# Exercise description
Sort through the data and copy the lines holding the word "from".
==============================
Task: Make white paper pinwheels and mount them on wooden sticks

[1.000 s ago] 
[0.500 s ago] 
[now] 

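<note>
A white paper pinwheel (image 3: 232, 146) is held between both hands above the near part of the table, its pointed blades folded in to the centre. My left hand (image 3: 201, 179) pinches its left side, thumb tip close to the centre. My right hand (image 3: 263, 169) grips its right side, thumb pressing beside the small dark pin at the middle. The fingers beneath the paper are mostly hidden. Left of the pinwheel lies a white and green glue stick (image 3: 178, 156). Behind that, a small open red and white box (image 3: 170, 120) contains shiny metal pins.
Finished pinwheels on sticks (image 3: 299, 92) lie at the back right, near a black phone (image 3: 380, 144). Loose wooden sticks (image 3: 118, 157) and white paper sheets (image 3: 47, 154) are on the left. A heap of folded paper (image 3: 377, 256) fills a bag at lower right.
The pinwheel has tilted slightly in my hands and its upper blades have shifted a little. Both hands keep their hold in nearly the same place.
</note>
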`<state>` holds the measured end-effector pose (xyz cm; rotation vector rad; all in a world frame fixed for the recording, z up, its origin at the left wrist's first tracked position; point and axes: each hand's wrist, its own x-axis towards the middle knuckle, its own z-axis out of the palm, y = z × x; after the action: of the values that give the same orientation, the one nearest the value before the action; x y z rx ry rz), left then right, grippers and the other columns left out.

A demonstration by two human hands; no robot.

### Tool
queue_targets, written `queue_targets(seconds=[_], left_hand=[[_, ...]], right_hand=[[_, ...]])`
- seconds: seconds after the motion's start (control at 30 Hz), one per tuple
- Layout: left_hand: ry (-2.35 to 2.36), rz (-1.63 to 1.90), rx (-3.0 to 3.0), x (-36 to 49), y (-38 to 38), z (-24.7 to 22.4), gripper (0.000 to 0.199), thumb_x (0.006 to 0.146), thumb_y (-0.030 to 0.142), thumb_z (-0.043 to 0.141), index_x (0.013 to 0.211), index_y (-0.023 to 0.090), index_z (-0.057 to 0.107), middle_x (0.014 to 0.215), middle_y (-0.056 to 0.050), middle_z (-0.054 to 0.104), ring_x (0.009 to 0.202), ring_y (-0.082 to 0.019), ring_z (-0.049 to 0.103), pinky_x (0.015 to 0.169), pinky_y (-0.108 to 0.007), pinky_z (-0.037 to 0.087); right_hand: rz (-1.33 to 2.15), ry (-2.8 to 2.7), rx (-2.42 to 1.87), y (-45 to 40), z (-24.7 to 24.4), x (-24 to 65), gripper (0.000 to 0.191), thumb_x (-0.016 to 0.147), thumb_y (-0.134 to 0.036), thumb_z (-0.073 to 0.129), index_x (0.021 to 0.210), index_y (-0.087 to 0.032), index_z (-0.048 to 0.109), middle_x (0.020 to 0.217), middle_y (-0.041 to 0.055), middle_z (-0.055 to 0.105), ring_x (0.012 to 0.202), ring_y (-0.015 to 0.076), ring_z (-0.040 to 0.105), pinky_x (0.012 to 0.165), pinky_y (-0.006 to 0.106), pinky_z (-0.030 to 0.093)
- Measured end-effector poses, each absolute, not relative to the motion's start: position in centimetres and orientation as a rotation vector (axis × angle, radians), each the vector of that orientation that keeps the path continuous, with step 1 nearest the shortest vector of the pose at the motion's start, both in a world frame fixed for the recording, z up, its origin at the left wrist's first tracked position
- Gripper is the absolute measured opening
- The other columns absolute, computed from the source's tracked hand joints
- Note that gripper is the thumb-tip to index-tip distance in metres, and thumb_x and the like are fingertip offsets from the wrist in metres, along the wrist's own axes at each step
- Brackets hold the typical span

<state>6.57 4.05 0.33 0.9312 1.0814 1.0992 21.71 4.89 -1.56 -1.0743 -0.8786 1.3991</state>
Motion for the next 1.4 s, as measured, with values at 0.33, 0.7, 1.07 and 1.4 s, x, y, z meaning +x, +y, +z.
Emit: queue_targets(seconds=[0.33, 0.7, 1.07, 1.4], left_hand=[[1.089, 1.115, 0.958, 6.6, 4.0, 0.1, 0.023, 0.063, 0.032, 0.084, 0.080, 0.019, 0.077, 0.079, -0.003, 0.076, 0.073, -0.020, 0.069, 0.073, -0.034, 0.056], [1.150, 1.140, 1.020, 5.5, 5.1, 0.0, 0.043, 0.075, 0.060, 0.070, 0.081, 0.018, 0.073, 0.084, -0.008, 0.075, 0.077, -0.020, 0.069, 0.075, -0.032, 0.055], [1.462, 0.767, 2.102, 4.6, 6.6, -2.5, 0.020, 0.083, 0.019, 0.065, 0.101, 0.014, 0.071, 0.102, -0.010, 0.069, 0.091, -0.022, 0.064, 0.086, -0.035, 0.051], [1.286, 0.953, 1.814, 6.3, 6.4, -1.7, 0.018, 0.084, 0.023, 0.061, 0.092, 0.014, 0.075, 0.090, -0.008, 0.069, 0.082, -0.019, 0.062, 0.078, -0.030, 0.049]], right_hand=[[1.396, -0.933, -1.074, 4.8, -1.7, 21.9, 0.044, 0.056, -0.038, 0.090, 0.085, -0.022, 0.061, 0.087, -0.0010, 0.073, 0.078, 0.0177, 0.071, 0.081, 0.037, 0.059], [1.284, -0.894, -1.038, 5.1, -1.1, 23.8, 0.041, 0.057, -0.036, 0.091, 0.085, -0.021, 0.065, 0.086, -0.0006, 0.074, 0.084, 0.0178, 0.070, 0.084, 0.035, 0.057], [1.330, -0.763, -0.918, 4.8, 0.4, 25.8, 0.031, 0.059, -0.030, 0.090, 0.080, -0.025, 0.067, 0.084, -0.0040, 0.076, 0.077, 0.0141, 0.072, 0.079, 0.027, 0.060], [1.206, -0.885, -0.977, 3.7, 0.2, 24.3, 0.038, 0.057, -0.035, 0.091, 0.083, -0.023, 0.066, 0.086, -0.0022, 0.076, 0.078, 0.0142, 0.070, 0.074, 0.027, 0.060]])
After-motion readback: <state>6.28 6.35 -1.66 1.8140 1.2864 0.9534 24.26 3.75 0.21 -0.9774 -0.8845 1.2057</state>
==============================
# Output of the exercise
- The other columns absolute, computed from the source's tracked hand joints
- Note that gripper is the thumb-tip to index-tip distance in metres, and thumb_x and the like are fingertip offsets from the wrist in metres, along the wrist's own axes at each step

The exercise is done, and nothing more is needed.